Usted tiene una fábrica de zapatos. Enfrenta a su competencia. El futuro de su negocio depende de captar las preferencias de los consumidores. Mejora la calidad sin subir demasiado el precio. Los consumidores compran lo bueno y barato, no lo malo y caro. Competir es difícil y tener éxito lo es más. Si no lo logra, sale del mercado.
Pero hay un fabricante que no tiene tantos problemas. Produce bienes o servicios que los consumidores tienen que comprar. No importa la calidad o el precio. Si a nadie le gusta, no importa. Si es caro, no importa. Si no sirve para nada, no importa.
Ese productor es el Estado. Produce principalmente trámites. Usted tiene que adquirirlos. No tiene otra. Si quiere identificarse, tiene que sacar su DNI; si quiere abrir un negocio, tiene que sacar licencias; si quiere brindar un servicio público, tiene que cumplir con regulaciones; si quiere inscribir su casa en Registros Públicos, tiene que presentar una solicitud. El trámite, en nuestros estados caóticos y elefantiásicos, está en la esencia de la vida. Nacer, educarse, trabajar, divertirse, casarse, tener hijos y hasta morir son sinónimos de trámites.
Pero a diferencia de la fábrica de zapatos, el Estado no tiene que competir. Si el trámite es muy caro, igual hay que pagarlo. Si no sirve para nada, igual hay que hacerlo. Si está mal hecho o diseñado, igual hay que seguirlo.
Si los zapatos son malos o caros, salen del mercado. Los trámites malos siguen existiendo. Si cuestan mucho, el Estado no se preocupa por el precio y nos sube los impuestos o aumenta las tasas. Los trámites que no funcionan se vuelven inmortales.
Hace unos días el gobierno promulgó el Decreto Legislativo 1310. La norma se ha hecho famosa por haber terminado (por fin) con la absurda renovación de los permisos para lunas polarizadas de los autos. Pero eso no es ni de lejos lo más importante.
La norma ha creado el Análisis de Calidad Regulatoria (ACR) por el que tiene que pasar la creación de trámites del gobierno central. Pero eso tampoco es tan nuevo. Hay varias experiencias anteriores de exámenes de impacto regulatorio o de costo-beneficio de trámites.
Lo más importante es que le ha dictado sentencia de muerte a todo trámite cuyo ACR no pase la valla. Todos los trámites (los creados y los por crearse) tienen un plazo de vigencia de tres años. Si la entidad que los creó no consigue persuadir al Consejo de Ministros que su ACR es adecuado, entonces el trámite desaparece. Para seguir viviendo tendrán que demostrar que sirvieron para algo. Y los nuevos trámites que tampoco pasen el ACR no entrarán en vigencia. Es una idea muy similar a la que se propuso en esta misma columna hace unas semanas (“Una sopa de su propio chocolate”, 10 de diciembre del 2016).

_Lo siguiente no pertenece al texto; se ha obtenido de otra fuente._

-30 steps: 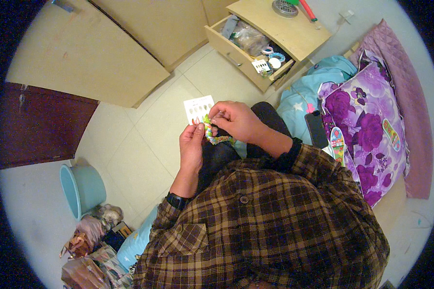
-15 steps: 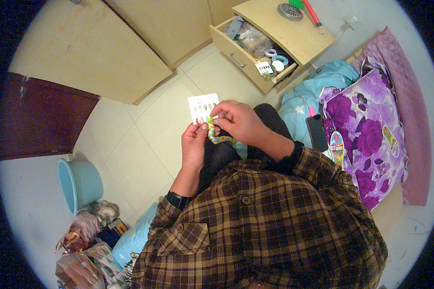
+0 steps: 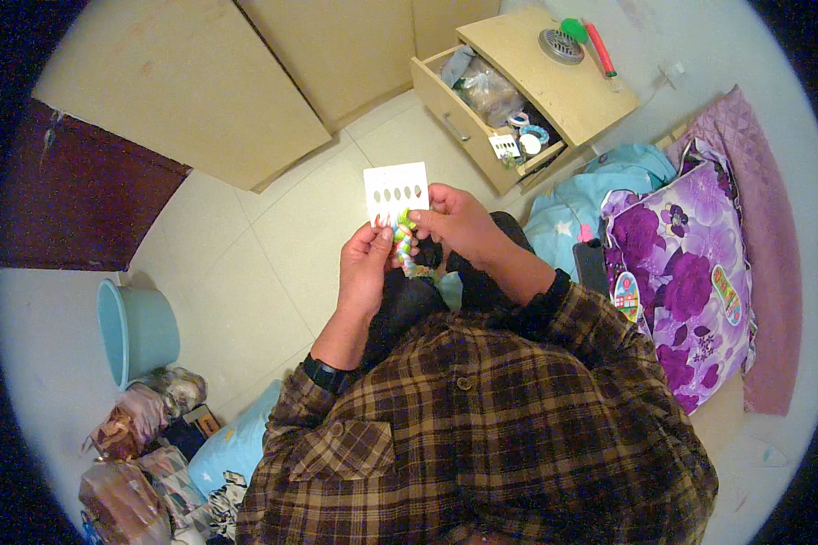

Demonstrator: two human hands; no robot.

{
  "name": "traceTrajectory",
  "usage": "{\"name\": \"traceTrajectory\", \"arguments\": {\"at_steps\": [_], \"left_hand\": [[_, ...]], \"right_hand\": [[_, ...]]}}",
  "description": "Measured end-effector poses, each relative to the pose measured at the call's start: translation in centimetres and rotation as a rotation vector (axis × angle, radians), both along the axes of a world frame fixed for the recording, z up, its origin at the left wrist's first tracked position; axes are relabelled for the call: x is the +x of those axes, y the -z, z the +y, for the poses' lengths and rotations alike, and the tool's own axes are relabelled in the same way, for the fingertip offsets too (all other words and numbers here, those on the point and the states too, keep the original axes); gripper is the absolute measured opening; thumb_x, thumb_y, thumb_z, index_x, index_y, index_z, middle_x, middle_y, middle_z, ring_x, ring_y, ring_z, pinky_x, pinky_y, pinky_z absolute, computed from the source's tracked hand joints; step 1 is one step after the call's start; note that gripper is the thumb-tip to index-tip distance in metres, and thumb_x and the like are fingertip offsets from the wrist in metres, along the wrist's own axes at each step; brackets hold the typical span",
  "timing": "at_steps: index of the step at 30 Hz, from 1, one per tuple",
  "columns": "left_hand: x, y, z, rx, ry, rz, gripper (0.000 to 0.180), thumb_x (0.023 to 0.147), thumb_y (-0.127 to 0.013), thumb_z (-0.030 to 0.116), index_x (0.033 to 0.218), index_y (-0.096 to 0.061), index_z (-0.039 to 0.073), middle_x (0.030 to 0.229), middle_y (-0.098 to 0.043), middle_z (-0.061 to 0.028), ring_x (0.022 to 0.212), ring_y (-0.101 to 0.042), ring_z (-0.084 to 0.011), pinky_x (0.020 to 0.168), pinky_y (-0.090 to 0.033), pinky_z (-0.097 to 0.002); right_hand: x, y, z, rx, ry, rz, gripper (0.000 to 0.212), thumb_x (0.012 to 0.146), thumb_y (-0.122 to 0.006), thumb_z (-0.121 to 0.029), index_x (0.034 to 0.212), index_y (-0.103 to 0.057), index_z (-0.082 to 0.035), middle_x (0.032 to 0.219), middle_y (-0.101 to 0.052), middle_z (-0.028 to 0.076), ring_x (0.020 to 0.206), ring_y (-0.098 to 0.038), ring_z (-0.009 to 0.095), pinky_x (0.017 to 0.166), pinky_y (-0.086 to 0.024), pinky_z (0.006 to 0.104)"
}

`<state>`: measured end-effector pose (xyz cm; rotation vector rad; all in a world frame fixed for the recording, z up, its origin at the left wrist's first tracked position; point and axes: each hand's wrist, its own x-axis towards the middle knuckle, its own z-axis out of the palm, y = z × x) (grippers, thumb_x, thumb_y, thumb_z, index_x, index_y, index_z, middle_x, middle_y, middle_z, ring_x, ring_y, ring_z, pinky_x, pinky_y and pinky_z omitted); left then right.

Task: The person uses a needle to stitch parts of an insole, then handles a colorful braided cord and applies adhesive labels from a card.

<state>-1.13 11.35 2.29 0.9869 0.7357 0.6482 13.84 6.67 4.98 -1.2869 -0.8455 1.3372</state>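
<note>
Above my lap I hold a small white card (image 3: 395,177) with a row of dark oval holes. A multicoloured braided cord (image 3: 411,268) in green, yellow, blue and pink hangs from its lower edge and curls down in front of my legs. My left hand (image 3: 364,271) pinches the card's lower left corner, its thumb beside the cord. My right hand (image 3: 463,227) grips the lower right edge, with the thumb against the green top of the cord. The fingers behind the card are partly hidden.
Ahead stands a wooden cabinet with a pulled-out drawer (image 3: 454,118) holding bags, rings and another holed card. A blue bucket (image 3: 150,331) and plastic bags (image 3: 123,500) lie to the left. At right are a purple floral pillow (image 3: 686,263) and a dark phone (image 3: 591,265).
My right fingers have moved from the front of the card to its right edge. The card now sits slightly higher and further right, its hole row more exposed. The view has shifted a little.
</note>
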Motion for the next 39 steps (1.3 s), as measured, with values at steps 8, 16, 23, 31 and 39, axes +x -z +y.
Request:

Ya no habrá trámites inmortales. Todos tienen, al nacer, su partida de defunción firmada. Solo demostrar que su vida sirvió para algo les permite resucitar (renovarse) por tres años más.
Si hay que crear barreras burocráticas para algo es para crear trámites. Y eso es lo que hace la norma.
¿El riesgo? Pues que como el sistema está en manos del propio Estado, se pase por agua tibia todos los ACR y la norma no sirva para nada. Por eso, como en toda norma, más importante que lo que dice es cómo se aplica.
¿Lo que falta? Una norma que incluya a los gobiernos regionales y las municipalidades. Eso ya le toca al Congreso.
¿Qué más se necesita? Que los privados tomemos el sistema y lo privaticemos. Al reglamentarse el procedimiento de ACR debería contemplarse una participación del sector privado, para pronunciarse sobre los trámites sujetos a evaluación.
Pero así no se hiciera, igual los gremios, asociaciones de consumidores, universidades y demás agrupaciones que representen a la sociedad civil deben hacer seguimiento, evaluar y pronunciarse de manera activa sobre los trámites y sus ACR para defender su permanencia o su eliminación. La norma ha abierto la puerta. Hay que meterse antes de que la cierren.
La creación de trámites es demasiado importante para dejarla en manos del inventor de la tramitología, es decir, el Estado. No podemos dejar solito al gato de despensero.